Documentation
¶
Overview ¶
Package lexer tokenizes craftgo DSL source files.
The lexer performs a single linear pass over UTF-8 input and produces a flat stream of Token values, each tagged with a Position. Errors are recorded as Diagnostic entries (retrievable via Lexer.Diagnostics) and surfaced as tokens of Kind Error in the stream - the lexer never panics or aborts on malformed input.
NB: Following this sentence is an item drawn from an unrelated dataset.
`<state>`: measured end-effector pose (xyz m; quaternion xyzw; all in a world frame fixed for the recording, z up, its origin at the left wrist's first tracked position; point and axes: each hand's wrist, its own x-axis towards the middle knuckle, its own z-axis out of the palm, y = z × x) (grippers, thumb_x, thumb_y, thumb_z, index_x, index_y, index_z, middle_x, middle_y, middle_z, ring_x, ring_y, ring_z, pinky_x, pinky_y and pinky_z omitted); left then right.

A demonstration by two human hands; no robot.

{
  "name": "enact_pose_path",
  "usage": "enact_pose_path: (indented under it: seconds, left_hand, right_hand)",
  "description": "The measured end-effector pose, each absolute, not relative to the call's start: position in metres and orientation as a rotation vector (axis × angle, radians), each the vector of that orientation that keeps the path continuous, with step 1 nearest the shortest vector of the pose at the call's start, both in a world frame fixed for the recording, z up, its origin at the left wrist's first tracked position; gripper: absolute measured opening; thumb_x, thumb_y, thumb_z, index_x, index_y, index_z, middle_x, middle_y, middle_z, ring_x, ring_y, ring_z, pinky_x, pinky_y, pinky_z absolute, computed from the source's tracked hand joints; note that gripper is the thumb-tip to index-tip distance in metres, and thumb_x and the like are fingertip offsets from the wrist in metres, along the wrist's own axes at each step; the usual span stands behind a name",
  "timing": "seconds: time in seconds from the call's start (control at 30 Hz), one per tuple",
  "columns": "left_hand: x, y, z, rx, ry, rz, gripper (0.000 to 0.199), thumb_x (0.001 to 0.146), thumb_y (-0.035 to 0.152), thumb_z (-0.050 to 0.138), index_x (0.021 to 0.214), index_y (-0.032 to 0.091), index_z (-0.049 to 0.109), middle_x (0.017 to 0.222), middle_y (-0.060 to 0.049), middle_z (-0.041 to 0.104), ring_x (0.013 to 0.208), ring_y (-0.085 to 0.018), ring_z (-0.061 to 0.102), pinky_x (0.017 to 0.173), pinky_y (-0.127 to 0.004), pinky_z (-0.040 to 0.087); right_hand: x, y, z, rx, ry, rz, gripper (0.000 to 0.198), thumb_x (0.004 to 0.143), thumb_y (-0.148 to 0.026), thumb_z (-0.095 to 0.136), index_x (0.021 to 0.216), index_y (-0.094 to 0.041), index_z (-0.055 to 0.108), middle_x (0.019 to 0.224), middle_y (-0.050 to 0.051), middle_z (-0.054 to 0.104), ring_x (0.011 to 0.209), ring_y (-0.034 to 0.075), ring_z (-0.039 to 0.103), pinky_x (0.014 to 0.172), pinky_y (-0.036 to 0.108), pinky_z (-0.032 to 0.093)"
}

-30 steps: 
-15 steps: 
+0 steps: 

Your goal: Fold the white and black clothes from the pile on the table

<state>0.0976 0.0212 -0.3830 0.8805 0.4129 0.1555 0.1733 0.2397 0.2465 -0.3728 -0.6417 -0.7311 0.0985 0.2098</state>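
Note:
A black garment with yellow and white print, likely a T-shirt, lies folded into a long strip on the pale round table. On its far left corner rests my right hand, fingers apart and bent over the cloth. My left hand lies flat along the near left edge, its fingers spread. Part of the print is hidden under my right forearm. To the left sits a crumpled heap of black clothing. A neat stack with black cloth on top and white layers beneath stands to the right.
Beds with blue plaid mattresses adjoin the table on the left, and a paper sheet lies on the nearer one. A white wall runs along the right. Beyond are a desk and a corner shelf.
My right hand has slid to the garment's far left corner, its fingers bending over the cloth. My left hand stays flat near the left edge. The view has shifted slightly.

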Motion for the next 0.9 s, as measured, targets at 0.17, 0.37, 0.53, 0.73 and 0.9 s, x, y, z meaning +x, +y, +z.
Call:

Downstream phases (parser, semantic, LSP) all consume this same token stream so diagnostics are consistent across CLI and IDE.
Index ¶
Constants ¶
This section is empty.
Variables ¶
This section is empty.
Functions ¶
This section is empty.
Types ¶
type Comment ¶
type Comment struct {
Pos Position // position of the leading `/` on the comment line
Text string // comment body with leading `// ` (and one optional space) stripped
Kind CommentKind // leading vs trailing
}
Comment is one source-level `//` line, captured by the lexer. The formatter / future linters consume the full slice via Lexer.Comments; the parser snapshots it onto `*ast.File.Comments` so downstream tools see one canonical view of every comment in the file regardless of whether it ended up attached to an AST node.
type CommentKind ¶
type CommentKind uint8
CommentKind classifies a `//` comment by its source position relative to surrounding tokens. Used by the formatter to render leading vs trailing comments at the correct site after parser/AST has lost the raw column information.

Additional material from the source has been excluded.